We've got a case where we'd like to connect to HDFS and log a message to a Kafka topic on changes. Essentially change data capture on HDFS. I know it's an unusual case where you're trying to capture changes from HDFS and unfortunately that's making searching difficult. We don't have access to the sources that are feeding into HDFS so change data capture on HDFS seems like our only real option.
I don't need to read the files themselves. Being able to put a message on to a topic with the full path to the file and a little other minor information and would be sufficient enough. I would however need to handle Kerberos authentication for HDFS.

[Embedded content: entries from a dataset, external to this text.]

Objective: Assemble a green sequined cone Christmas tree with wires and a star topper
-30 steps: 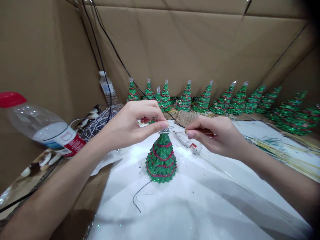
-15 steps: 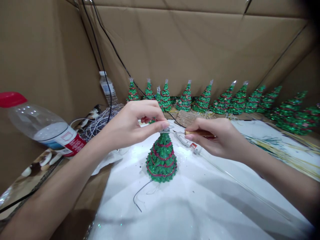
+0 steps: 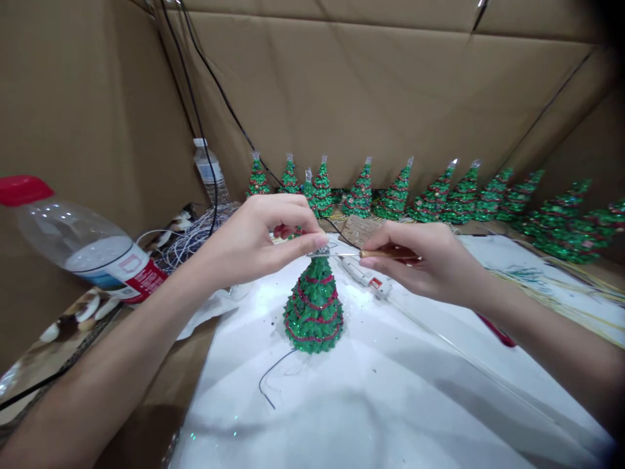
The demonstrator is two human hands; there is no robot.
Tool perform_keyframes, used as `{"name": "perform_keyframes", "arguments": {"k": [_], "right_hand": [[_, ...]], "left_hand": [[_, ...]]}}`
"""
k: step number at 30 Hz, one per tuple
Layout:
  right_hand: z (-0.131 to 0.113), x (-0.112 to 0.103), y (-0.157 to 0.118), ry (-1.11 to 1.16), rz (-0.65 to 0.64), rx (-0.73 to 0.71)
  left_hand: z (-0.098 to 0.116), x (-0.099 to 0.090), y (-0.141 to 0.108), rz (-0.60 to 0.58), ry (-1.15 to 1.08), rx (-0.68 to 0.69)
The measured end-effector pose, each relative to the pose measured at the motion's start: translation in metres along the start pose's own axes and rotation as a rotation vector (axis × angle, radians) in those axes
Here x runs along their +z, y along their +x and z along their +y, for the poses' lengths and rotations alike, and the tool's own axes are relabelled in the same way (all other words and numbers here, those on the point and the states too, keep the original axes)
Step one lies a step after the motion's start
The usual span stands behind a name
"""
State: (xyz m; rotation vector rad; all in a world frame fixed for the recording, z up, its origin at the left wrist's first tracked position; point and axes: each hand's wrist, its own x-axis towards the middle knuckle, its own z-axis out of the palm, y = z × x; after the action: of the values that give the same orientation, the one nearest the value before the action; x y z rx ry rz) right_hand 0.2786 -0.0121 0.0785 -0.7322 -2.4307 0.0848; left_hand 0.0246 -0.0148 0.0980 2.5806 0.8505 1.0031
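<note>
A small green Christmas tree (image 3: 315, 312) with red garland bands stands upright in front of me. At its tip, the thumb and fingers of my left hand (image 3: 273, 238) pinch the clear topper (image 3: 319, 250). My right hand (image 3: 424, 260) is closed round the wooden handle of a thin metal-shafted tool (image 3: 385, 253), possibly an awl. Its shaft points left, level with the treetop; its very end is hard to make out there. A dark wire (image 3: 271, 372) trails from the base of the tree across the white board.
Several finished trees (image 3: 398, 192) line the back, before a cardboard wall. A tilted red-capped bottle (image 3: 97, 251) and tangled wires (image 3: 188, 238) are at left. A white switch-like device (image 3: 366, 277) lies behind the tree; yellow wires (image 3: 551, 290) and a red-handled object (image 3: 495, 329) are at right.
Both hands keep their hold, and the tool has tipped slightly at the treetop. The red-handled object now shows below my right forearm. The view has shifted a little.
</note>
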Motion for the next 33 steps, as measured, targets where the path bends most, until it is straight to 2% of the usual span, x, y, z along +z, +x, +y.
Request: {"name": "perform_keyframes", "arguments": {"k": [5, 10, 15, 19, 24, 27, 30, 33], "right_hand": [[0.001, -0.004, 0.006, -0.135, -0.055, -0.147], [-0.003, -0.004, 0.007, -0.121, -0.118, -0.060], [-0.003, -0.002, -0.002, -0.009, -0.018, 0.032], [-0.003, -0.002, -0.005, -0.104, 0.007, -0.064], [-0.005, -0.002, -0.001, -0.274, -0.050, -0.155], [-0.006, -0.003, 0.001, -0.246, -0.068, -0.099], [-0.005, -0.002, 0.000, -0.149, -0.021, -0.023], [-0.003, 0.001, -0.004, -0.132, 0.038, -0.019]], "left_hand": [[0.001, 0.000, 0.000, 0.001, -0.019, 0.011], [0.001, -0.001, -0.001, -0.009, -0.011, -0.010], [-0.001, 0.000, 0.000, -0.002, -0.013, -0.009], [-0.001, 0.001, 0.000, -0.002, -0.023, -0.009], [0.000, 0.000, 0.000, -0.004, -0.045, -0.015], [-0.001, 0.000, 0.000, 0.011, -0.053, -0.009], [-0.001, 0.001, 0.000, 0.014, -0.042, -0.013], [-0.001, 0.001, 0.000, 0.006, -0.035, -0.014]]}}
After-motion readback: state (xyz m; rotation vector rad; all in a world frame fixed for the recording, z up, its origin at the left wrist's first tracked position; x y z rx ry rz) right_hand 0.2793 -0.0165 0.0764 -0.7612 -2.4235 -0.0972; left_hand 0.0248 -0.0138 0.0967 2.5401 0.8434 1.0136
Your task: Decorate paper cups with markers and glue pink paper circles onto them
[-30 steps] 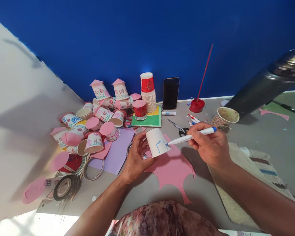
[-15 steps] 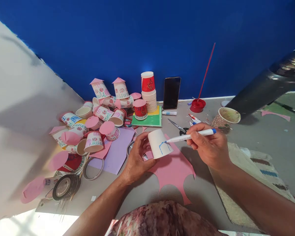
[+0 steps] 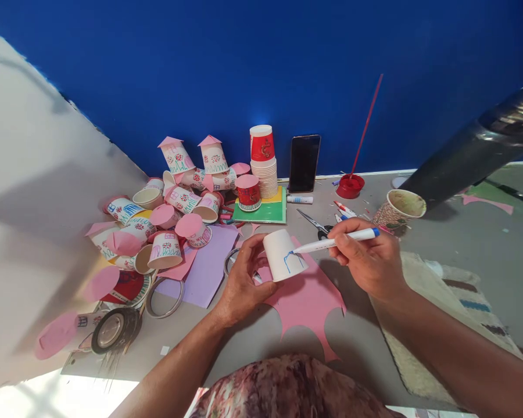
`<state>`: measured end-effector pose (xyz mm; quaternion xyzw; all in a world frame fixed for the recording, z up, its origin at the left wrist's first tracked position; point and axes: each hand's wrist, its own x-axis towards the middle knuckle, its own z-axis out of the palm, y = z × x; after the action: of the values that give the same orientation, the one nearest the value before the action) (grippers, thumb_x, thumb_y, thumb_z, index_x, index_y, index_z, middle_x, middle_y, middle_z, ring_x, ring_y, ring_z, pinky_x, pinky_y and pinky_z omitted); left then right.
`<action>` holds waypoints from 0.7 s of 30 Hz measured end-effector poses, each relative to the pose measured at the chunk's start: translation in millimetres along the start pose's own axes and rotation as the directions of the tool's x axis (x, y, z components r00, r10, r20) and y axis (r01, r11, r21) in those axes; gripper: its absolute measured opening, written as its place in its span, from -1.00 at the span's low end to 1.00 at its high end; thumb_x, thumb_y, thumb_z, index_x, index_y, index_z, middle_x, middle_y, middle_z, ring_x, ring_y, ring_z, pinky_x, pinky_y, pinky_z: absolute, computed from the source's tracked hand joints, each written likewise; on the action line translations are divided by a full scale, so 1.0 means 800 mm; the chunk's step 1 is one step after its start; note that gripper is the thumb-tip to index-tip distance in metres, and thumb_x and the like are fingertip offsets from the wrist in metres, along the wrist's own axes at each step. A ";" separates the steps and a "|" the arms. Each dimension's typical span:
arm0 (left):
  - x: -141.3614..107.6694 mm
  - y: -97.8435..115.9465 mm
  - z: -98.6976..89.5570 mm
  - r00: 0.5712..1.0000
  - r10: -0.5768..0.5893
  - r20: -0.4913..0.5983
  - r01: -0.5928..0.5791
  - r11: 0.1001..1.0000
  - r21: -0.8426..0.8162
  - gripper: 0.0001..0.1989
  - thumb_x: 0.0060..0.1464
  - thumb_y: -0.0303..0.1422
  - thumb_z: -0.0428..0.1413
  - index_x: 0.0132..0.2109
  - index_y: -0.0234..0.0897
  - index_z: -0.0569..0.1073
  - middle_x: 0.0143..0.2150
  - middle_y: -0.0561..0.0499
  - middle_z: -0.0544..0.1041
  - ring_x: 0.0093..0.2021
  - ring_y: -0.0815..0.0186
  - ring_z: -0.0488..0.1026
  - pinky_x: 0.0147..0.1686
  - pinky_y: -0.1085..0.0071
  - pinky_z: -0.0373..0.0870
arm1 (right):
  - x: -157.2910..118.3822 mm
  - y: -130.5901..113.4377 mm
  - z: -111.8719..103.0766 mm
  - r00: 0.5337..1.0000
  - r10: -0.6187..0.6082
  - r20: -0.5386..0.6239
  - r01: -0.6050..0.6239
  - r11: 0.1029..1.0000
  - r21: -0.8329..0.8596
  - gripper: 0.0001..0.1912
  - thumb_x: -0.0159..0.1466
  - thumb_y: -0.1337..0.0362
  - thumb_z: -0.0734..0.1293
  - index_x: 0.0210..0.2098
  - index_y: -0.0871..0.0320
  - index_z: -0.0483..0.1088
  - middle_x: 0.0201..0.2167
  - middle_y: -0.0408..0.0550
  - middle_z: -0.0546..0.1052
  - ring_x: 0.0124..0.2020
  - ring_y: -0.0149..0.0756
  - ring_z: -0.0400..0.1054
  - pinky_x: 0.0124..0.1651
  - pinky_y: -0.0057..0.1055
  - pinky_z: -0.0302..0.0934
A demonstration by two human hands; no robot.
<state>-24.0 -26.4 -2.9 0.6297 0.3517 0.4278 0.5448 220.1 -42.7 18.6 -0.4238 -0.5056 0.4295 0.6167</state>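
Observation:
My left hand [image 3: 246, 278] grips a white paper cup [image 3: 279, 247], tilted with its mouth facing down. Blue lines forming an arch run down the cup's side. In my right hand [image 3: 370, 255] is a white marker with a blue end [image 3: 342, 239], held like a pen, its tip touching the cup at the blue lines. Beneath the cup lies a pink paper sheet [image 3: 307, 313] with round pieces cut from its edges. Scissors [image 3: 316, 223] with black handles rest just beyond the marker.
Decorated paper cups with pink paper tops [image 3: 165, 249] are heaped at left, near tape rolls [image 3: 108, 331] and purple paper [image 3: 209, 273]. Behind stand stacked cups [image 3: 268, 177], a phone [image 3: 305, 164] and a red pot [image 3: 351, 186]. At right are a patterned cup [image 3: 398, 209], dark flask [image 3: 457, 157] and cloth [image 3: 418, 325].
The marker's tip has shifted very slightly on the cup, and a little more blue shows near the top of the arch. My left hand keeps the same hold.

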 end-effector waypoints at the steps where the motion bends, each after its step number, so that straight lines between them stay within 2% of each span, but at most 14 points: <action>1: 0.000 0.000 0.000 1.000 0.002 0.002 -0.002 1.000 0.003 -0.27 0.00 -0.49 0.37 0.27 -0.02 0.32 0.29 -0.07 0.37 0.27 0.08 0.40 0.25 0.12 0.39 | 0.000 0.000 0.000 1.000 0.000 0.002 0.000 1.000 -0.002 -0.79 0.35 0.06 0.46 -0.29 0.05 0.56 -0.52 -0.17 0.51 -0.54 -0.44 0.30 -0.53 -0.50 0.14; 10: -0.001 0.003 0.002 1.000 -0.012 0.015 0.012 1.000 0.011 -0.26 -0.01 -0.53 0.36 0.27 -0.02 0.32 0.29 -0.08 0.36 0.27 0.06 0.41 0.25 0.09 0.39 | -0.003 0.003 0.000 0.999 -0.016 0.028 0.016 1.000 -0.008 -0.81 0.37 0.09 0.44 -0.29 0.06 0.56 -0.53 -0.18 0.50 -0.55 -0.46 0.29 -0.52 -0.51 0.14; 21: -0.001 0.002 0.001 1.000 -0.023 0.003 0.023 0.999 0.028 -0.26 -0.02 -0.49 0.37 0.27 -0.04 0.32 0.30 -0.10 0.35 0.26 0.04 0.42 0.24 0.07 0.43 | 0.001 0.002 -0.001 1.000 0.006 -0.004 -0.006 1.000 -0.007 -0.77 0.34 0.06 0.47 -0.32 0.07 0.56 -0.53 -0.16 0.50 -0.55 -0.44 0.29 -0.54 -0.49 0.12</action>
<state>-23.5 -27.5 -1.3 0.6340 0.3639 0.4155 0.5413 221.1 -41.6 16.8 -0.4285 -0.5046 0.4287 0.6148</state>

It looks like Confluent has a HDFS2SourceConnector and a HDFS3SourceConnector. Sadly, these pieces are not open source and it's been difficult to understand their documentation. They seem to be dependent upon some file system structure from the HDFS2SinkConnector and HDFS3SinkConnector. The license is not an issue if these would work for this purpose. I've been trying to get something working here, but without luck. It's not clear what events it triggers on and where/how it writes to a topic.
I've also stumbled across this https://github.com/mmolimar/kafka-connect-fs but it hasn't been updated in a while, appears to require an implementation of a FileReader and I don't see support for Kerberos out of the box. I could probably modify to suit our use case.
Are there other alternatives out there or better documentation or examples for the Confluent plugins?